EXERCISE: In the entries below, which lines run from the one containing "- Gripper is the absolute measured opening" to the one containing "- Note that"? Copy exactly those lines, ends included, and no others.

MATERIAL FOR THIS EXERCISE:
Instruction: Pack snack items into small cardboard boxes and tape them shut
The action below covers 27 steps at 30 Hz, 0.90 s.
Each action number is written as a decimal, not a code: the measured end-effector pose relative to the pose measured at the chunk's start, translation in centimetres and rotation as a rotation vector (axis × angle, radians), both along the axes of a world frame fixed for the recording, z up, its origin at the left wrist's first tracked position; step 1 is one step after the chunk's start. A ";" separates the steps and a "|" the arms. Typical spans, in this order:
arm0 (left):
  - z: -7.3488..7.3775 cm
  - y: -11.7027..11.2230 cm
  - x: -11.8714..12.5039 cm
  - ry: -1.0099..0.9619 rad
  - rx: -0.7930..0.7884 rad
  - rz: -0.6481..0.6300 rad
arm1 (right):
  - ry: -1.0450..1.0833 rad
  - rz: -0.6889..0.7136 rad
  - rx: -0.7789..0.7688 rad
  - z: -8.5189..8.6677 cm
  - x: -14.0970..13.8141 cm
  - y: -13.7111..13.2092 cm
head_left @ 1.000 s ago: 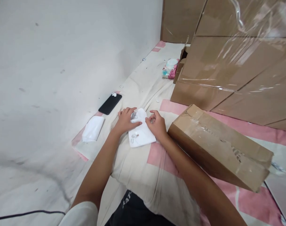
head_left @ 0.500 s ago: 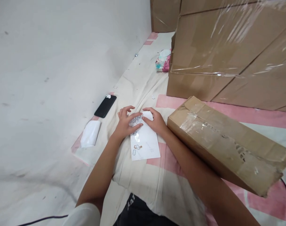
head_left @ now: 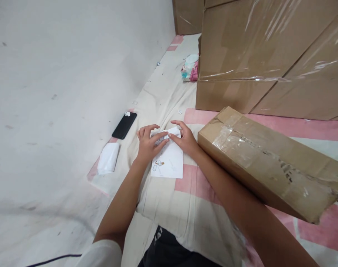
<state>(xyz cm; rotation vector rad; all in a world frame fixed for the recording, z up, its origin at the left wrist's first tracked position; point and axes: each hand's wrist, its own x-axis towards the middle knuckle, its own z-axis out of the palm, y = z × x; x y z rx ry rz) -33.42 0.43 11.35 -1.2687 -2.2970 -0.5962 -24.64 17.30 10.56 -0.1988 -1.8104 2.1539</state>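
A white sheet of paper [head_left: 171, 162] lies on a cream and pink cloth [head_left: 185, 207] over my lap. Small clips [head_left: 158, 165] rest on its near left corner, and more sit under my fingers at its far end. My left hand [head_left: 147, 145] lies on the sheet's far left part, its forefinger stretched across toward my right hand. My right hand [head_left: 185, 139] presses the far right corner, with its thumb and fingers pinched at the paper's edge. Whether it holds a clip is hidden.
A long taped cardboard box [head_left: 269, 163] lies just right of my right arm. Wrapped stacked cartons [head_left: 269, 55] stand behind it. A black phone [head_left: 124, 125] and a white packet [head_left: 108, 158] lie left by the white wall. A pink wipes pack [head_left: 189, 68] sits far back.
The sheet was spread out longer half a second ago and now looks shorter, its near end drawn in. Both hands stayed at its far end and closed toward each other.
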 end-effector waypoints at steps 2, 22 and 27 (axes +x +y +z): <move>0.0 0.0 0.0 0.015 -0.001 0.010 | -0.016 -0.007 0.001 0.1 0.0 0.0; 0.3 0.1 0.4 0.126 -0.016 -0.012 | -0.016 -0.027 0.014 -0.1 -0.1 0.0; 0.4 0.3 0.5 0.163 0.004 -0.026 | 0.015 -0.029 0.034 -0.3 -0.1 0.0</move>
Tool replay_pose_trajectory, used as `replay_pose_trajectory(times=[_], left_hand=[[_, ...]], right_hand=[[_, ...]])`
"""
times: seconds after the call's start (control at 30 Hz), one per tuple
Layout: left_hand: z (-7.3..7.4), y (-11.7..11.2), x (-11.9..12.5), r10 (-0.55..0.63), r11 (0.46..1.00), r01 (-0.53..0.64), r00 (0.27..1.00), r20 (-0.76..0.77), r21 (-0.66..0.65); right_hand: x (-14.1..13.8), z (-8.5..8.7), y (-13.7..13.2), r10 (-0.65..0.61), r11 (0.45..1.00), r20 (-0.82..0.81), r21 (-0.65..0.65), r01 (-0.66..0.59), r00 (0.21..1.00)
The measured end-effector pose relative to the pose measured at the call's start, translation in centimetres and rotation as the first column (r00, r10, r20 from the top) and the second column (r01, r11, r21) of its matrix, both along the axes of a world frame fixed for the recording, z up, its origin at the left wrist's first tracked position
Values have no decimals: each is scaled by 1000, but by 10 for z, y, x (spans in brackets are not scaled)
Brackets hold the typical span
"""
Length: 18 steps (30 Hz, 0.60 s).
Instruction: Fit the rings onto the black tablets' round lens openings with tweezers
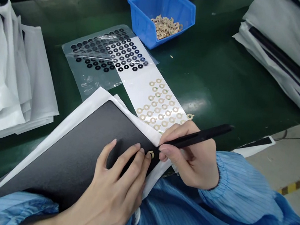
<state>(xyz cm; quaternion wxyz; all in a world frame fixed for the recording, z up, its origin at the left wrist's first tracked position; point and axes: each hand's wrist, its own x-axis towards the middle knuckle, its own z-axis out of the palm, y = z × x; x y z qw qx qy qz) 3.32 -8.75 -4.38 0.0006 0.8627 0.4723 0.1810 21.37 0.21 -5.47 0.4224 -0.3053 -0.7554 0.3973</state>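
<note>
A black flat panel [74, 150] lies tilted on white wrapping in front of me. My left hand [115, 185] rests flat on it, fingers stretched out, fingertips beside a small gold ring [151, 154] at the panel's corner. My right hand [188, 157] grips black tweezers [201, 136] like a pen, the tip touching that ring. Just beyond lies a white backing sheet [143, 79] with several gold rings [159, 104] and, at its far end, several black rings [127, 53].
A blue bin [162, 13] with loose gold rings stands at the back. A clear plastic bag [94, 73] overlaps the sheet. Wrapped panels are stacked at left [9, 73] and at right [288, 53]. The green table's [225, 81] edge runs at the right.
</note>
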Motion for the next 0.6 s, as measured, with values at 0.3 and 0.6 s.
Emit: replay_pose_trajectory(times=[0.3, 0.6], left_hand=[[4, 1, -5, -50, 998, 53, 997, 62, -41], [10, 7, -5, -59, 997, 61, 996, 66, -36]], right_hand=[[2, 2, 2, 90, 996, -13, 31, -89, 996], [9, 15, 6, 138, 974, -113, -164, -156, 984]])
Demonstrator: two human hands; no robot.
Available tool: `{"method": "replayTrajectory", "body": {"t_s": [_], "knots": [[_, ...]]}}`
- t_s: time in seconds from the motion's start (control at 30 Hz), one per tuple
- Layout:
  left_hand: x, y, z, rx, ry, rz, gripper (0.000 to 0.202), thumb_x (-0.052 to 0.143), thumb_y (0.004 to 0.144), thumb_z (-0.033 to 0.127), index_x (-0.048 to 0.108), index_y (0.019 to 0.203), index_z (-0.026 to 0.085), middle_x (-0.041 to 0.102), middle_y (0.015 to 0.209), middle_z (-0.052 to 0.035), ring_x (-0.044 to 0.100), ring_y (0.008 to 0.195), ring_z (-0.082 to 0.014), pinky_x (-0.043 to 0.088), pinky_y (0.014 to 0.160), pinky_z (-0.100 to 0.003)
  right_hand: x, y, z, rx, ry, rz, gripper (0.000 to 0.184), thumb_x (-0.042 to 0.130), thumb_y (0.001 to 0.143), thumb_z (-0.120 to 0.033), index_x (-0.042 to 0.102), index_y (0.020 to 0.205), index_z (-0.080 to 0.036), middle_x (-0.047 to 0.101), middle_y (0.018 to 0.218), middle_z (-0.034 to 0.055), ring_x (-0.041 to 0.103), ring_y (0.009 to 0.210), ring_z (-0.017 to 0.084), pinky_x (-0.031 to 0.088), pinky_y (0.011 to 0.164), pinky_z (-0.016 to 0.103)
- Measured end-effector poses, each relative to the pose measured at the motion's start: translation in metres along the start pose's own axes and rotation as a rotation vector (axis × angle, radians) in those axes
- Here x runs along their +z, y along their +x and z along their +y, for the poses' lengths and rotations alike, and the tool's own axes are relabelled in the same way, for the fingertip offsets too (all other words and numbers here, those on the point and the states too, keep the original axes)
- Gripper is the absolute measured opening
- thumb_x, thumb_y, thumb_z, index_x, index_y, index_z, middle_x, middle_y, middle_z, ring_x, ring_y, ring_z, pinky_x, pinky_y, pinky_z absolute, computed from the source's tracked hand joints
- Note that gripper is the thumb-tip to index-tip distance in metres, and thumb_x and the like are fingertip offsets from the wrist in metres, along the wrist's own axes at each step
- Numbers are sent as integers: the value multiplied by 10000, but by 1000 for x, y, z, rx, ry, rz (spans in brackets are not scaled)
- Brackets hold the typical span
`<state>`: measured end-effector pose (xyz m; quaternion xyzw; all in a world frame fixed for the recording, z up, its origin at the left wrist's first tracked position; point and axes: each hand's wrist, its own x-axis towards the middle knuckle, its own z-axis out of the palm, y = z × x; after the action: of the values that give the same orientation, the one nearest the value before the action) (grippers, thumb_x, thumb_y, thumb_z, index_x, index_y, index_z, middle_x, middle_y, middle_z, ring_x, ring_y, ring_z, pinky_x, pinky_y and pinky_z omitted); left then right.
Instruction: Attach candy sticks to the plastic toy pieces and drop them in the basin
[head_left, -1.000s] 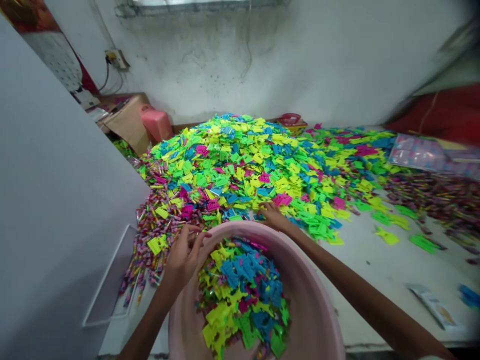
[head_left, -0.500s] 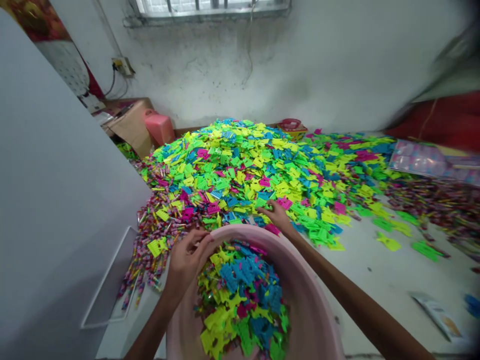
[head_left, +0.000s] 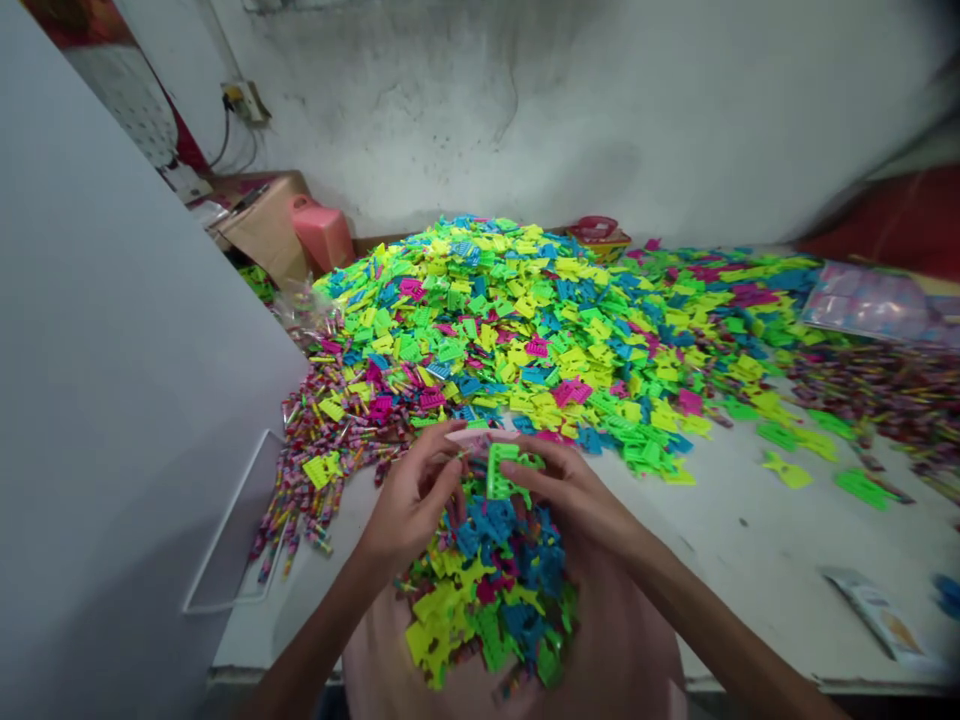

EXPECTED ANSWER:
- Gripper is the absolute measured opening
- thumb_x, thumb_y, thumb_z, index_x, index_y, index_z, middle_x, middle_y, middle_z, ring_x, ring_y, ring_z, pinky_x, pinky_y, pinky_z absolute, computed from the source's tracked hand joints
- Note that gripper is the thumb-tip to index-tip distance in metres, and thumb_x and the like are fingertip offsets from the wrist in metres, along the wrist's own axes at each step

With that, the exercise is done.